§ **TASK PROMPT**
All of the data that follows needs to be printed again, exactly as it reads.

§ **INFORMATION PROVIDED**

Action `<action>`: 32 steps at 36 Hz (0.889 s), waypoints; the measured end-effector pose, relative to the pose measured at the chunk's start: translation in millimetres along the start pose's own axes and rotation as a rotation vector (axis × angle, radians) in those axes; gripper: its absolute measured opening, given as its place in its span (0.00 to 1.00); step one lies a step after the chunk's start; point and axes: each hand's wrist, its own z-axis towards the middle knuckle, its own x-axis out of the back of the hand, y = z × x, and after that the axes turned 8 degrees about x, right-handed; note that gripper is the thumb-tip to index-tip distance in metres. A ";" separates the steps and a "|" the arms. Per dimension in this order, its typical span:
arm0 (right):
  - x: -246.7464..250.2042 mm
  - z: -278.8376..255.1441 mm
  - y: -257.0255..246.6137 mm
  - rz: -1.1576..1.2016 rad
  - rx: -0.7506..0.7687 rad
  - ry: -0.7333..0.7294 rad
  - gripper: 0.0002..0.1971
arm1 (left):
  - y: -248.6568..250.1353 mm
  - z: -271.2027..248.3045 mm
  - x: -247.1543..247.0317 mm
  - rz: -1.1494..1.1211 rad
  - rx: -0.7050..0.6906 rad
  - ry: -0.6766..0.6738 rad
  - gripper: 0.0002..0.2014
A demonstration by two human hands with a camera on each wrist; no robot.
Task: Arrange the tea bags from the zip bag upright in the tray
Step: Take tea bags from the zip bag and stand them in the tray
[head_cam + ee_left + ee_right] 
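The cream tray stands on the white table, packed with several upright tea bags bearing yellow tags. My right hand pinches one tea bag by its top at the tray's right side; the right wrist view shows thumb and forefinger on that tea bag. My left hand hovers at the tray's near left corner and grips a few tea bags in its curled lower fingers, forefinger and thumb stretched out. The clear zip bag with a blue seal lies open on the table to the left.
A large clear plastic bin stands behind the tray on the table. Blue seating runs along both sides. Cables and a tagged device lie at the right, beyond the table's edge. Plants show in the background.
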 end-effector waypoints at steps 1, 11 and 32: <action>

§ **COMPLETED EXERCISE**
Action `<action>`: 32 steps at 36 Hz (0.889 s), waypoints; the measured end-effector pose, relative to the pose measured at the chunk's start: translation in millimetres along the start pose's own axes and rotation as a rotation vector (axis × angle, radians) in those axes; gripper: its absolute measured opening, given as its place in its span (0.00 to 1.00); step one lies a step after the chunk's start; point and axes: each hand's wrist, its own z-axis towards the middle knuckle, its own x-axis out of the back of the hand, y = z × x, and after that the axes turned 8 degrees about x, right-handed; note that gripper is the thumb-tip to index-tip distance in metres. A ";" separates the steps and a "|" the arms. Per dimension in this order, its typical span:
arm0 (right):
  - x: -246.7464..250.2042 mm
  - z: -278.8376..255.1441 mm
  - y: -257.0255..246.6137 mm
  - rz: -1.1576..1.2016 rad
  - rx: -0.7506..0.7687 rad
  - ry: -0.7333..0.7294 rad
  - gripper: 0.0002..0.1971
arm1 (left):
  - y: -248.6568..250.1353 mm
  - z: -271.2027..248.3045 mm
  - x: -247.1543..247.0317 mm
  - rz: -1.1494..1.1211 rad
  - rx: -0.7050..0.6906 rad
  - ry: -0.6766..0.6738 rad
  - gripper: 0.0002..0.2014
A demonstration by two human hands with a camera on each wrist; no robot.
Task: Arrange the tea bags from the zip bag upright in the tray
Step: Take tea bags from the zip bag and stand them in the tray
[head_cam + ee_left + ee_right] 
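The cream tray stands on the white table, packed with several upright tea bags bearing yellow tags. My right hand pinches one tea bag by its top at the tray's right side; the right wrist view shows thumb and forefinger on that tea bag. My left hand hovers at the tray's near left corner and grips a few tea bags in its curled lower fingers, forefinger and thumb stretched out. The clear zip bag with a blue seal lies open on the table to the left.
A large clear plastic bin stands behind the tray on the table. Blue seating runs along both sides. Cables and a tagged device lie at the right, beyond the table's edge. Plants show in the background.
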 end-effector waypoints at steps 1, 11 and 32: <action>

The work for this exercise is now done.